Iowa Redistricting: New Maps Are Out

Iowa’s independent redistricting commission released its first drafts of the state’s Congressional & legislative maps. (Click the link for all kinds of goodness, including a Google Maps overlay.) The new proposed federal plan – which sees the state dropping from five districts to four – is below (click image for larger size):

I’m cribbing from DCCyclone here:

This map throws together Loebsack and Braley, and also Latham and King, while leaving Boswell alone in his Polk-based district. Loebsack could just move down a few miles from Linn County to Johnson (Iowa City). Latham and King won’t be happy, and I bet this map gets rejected for that reason… no way can I imagine the Iowa GOP going along with giving Boswell a free pass while making Latham and King fight it out.
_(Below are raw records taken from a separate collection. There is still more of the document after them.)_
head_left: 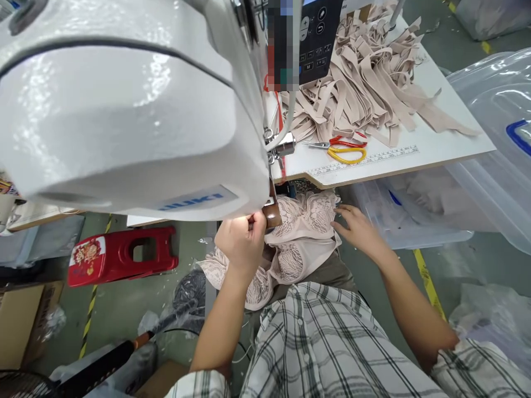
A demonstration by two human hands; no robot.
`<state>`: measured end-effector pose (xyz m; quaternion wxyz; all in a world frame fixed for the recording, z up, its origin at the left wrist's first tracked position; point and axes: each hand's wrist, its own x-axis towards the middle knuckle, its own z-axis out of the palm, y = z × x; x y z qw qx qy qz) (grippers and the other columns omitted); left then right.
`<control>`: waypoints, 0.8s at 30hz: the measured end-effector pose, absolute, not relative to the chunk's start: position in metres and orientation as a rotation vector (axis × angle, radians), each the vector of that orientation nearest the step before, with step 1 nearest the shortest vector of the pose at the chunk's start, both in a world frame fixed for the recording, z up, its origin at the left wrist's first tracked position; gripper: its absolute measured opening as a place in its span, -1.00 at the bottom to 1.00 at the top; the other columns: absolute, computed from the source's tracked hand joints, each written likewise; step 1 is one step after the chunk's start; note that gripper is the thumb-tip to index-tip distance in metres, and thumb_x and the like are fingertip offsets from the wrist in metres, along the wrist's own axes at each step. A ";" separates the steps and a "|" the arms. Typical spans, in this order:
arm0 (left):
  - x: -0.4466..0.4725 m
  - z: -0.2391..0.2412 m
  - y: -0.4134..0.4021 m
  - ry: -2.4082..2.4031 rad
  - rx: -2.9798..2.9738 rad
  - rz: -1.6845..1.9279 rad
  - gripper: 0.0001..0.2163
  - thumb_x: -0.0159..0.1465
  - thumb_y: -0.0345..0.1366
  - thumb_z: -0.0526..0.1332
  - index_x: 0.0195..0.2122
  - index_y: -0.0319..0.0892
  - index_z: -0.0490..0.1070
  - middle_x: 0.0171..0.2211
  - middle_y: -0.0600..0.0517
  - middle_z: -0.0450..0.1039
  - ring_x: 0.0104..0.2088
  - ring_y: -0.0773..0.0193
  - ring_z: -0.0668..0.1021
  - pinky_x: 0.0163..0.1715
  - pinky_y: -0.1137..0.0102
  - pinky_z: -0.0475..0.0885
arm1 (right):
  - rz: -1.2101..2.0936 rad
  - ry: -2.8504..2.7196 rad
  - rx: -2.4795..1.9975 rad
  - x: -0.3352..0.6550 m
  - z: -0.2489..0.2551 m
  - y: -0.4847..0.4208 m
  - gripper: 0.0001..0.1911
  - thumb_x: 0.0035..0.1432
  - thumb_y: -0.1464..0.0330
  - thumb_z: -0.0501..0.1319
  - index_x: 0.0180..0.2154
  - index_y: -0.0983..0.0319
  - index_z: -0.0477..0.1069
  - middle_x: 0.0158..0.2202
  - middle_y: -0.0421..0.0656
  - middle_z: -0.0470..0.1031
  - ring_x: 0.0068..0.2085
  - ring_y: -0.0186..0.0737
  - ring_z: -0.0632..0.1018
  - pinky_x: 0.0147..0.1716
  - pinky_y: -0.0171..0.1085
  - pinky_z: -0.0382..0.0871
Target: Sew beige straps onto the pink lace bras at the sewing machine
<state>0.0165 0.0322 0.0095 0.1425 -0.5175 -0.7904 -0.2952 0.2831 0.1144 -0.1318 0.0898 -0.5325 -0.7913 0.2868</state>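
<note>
Checked shirt (315,337), worn by the person: nearest item. Lap (334,271) in dark cloth, just beyond the shirt's hem.

Lace bra (309,215), pale pink: at the lap, beyond the near edge of the tabletop (450,148), between the two hands. Long axis roughly left to right. More matching lace cups (257,290) lie nearer the shirt and to the left, partly under the left forearm.

Right hand (354,224): fingers wide, nothing held; the bra lies to their left, its right end at the fingertips. Contact or a slight gap: cannot tell. Of the two, this hand appears the nearer to the bra's free end.

Left hand (243,240): fingers curled narrow, thumb against forefinger, at the bra's left side, beneath the machine head. Whether cloth is pinched there: hidden, cannot tell.

Sewing machine (124,127), white, above the left hand; brown guard (272,215) just beside the thumb.

Red stool (95,268), on its side, floor at left.

Tabletop, near edge: printed ruler (398,155); scissors (332,148), red and yellow handles, just behind it. Toward the far right corner: heap of fabric strips (365,83). Control panel (317,41), dark, left of the heap.
</note>
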 end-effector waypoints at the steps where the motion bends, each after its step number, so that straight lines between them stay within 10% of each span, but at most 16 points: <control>1: 0.017 0.010 0.033 -2.287 -1.483 -0.855 -0.60 0.27 -0.25 0.20 -0.72 -0.14 0.24 -0.75 0.14 0.07 -0.63 0.36 0.16 -0.55 0.39 0.02 | 0.860 -2.352 -1.579 0.282 -0.132 0.115 -0.48 0.24 0.17 0.07 0.10 0.36 0.42 0.20 0.22 0.36 0.24 0.19 0.39 0.21 0.11 0.31; 24: 0.022 0.012 0.035 -2.323 -1.445 -0.839 -0.64 0.23 -0.27 0.17 -0.72 -0.17 0.29 -0.76 0.16 0.10 -0.65 0.41 0.16 -0.56 0.42 0.02 | 0.954 -2.330 -1.517 0.276 -0.133 0.114 -0.54 0.24 0.15 0.11 0.05 0.28 0.45 0.21 0.17 0.37 0.25 0.21 0.39 0.16 0.13 0.37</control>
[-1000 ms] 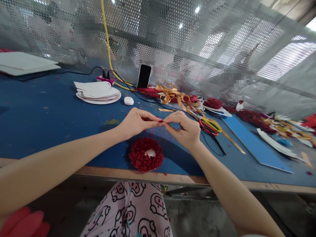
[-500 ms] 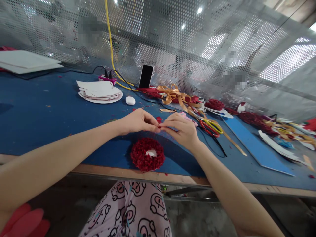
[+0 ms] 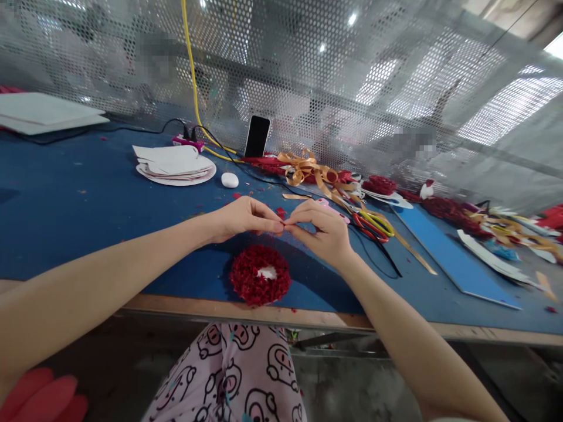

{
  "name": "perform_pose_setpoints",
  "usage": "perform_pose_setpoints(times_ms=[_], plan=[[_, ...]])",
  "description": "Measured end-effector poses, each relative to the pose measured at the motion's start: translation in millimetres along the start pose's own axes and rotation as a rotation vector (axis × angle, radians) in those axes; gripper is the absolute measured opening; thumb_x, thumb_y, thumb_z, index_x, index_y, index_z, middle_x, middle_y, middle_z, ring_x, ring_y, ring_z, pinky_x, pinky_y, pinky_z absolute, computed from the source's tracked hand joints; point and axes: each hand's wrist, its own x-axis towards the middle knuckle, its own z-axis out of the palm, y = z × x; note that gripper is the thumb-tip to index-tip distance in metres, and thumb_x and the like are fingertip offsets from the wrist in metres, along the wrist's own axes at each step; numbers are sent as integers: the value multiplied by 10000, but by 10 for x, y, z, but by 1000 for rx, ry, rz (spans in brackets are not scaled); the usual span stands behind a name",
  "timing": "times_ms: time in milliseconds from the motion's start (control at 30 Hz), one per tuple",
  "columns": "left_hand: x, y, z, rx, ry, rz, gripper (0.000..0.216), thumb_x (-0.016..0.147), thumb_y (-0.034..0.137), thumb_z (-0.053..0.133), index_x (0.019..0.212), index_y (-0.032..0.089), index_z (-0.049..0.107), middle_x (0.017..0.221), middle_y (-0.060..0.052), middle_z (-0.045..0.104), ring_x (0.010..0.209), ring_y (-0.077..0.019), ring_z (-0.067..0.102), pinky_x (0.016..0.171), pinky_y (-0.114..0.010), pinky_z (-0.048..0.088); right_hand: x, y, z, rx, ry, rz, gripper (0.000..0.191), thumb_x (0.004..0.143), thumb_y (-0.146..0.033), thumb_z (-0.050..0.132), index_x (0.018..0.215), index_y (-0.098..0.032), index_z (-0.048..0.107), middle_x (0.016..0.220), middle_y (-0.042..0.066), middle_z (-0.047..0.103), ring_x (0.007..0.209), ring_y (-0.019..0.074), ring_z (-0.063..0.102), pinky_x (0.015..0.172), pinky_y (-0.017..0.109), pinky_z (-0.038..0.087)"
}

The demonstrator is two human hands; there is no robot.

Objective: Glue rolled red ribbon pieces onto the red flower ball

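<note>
Over the blue table, my left hand [image 3: 246,220] and my right hand [image 3: 321,230] meet fingertip to fingertip. Both pinch a small red piece [image 3: 284,224], mostly hidden by the fingers; whether it is paper or cloth I cannot tell. Just below them, near the table's front edge, lies a round dark red ruffled rosette [image 3: 253,287] with a white patch in its middle. Red scraps [image 3: 280,213] are scattered behind the fingers. A pink object [image 3: 332,208] sits partly hidden behind my right hand.
Scissors with red and yellow handles [image 3: 373,225] lie right of my hands, beside gold ribbon [image 3: 308,167]. A phone [image 3: 257,136] leans upright at the back. White card pieces [image 3: 176,164], a white case [image 3: 229,180] and a blue board [image 3: 453,252] rest on the table.
The view has shifted slightly. My hands keep the same pinch at nearly the same spot, and the rosette lies where it was.
</note>
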Motion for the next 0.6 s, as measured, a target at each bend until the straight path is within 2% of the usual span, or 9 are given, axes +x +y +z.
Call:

Note that the legislature can reject this map and send the commission back to the drawing board.

UPDATE: Iowa is one of the only states in the nation which keeps all counties whole in redistricting, so that makes presidential results easy to calculate. Here are the new figures by CD (full spreadsheet here):




















































District Obama McCain Other Kerry Bush Other
IA-01 58.0% 40.1% 1.9% 53.1% 46.1% 0.8%
IA-02 56.6% 41.2% 2.1% 52.5% 46.5% 1.0%
IA-03 51.9% 45.8% 2.3% 47.1% 52.1% 0.8%
IA-04 48.1% 49.8% 2.1% 44.2% 55.0% 0.9%

UPDATE 2: I’ve added dots on the map to denote current incumbents’ homes, taken from here. To match up dots to congressmen (current CD in parens):

Black Hawk: Braley (1)

Linn: Loebsack (2)

Polk: Boswell (3)

Story: Latham (4)

Sac: King (5)

106 thoughts on “Iowa Redistricting: New Maps Are Out”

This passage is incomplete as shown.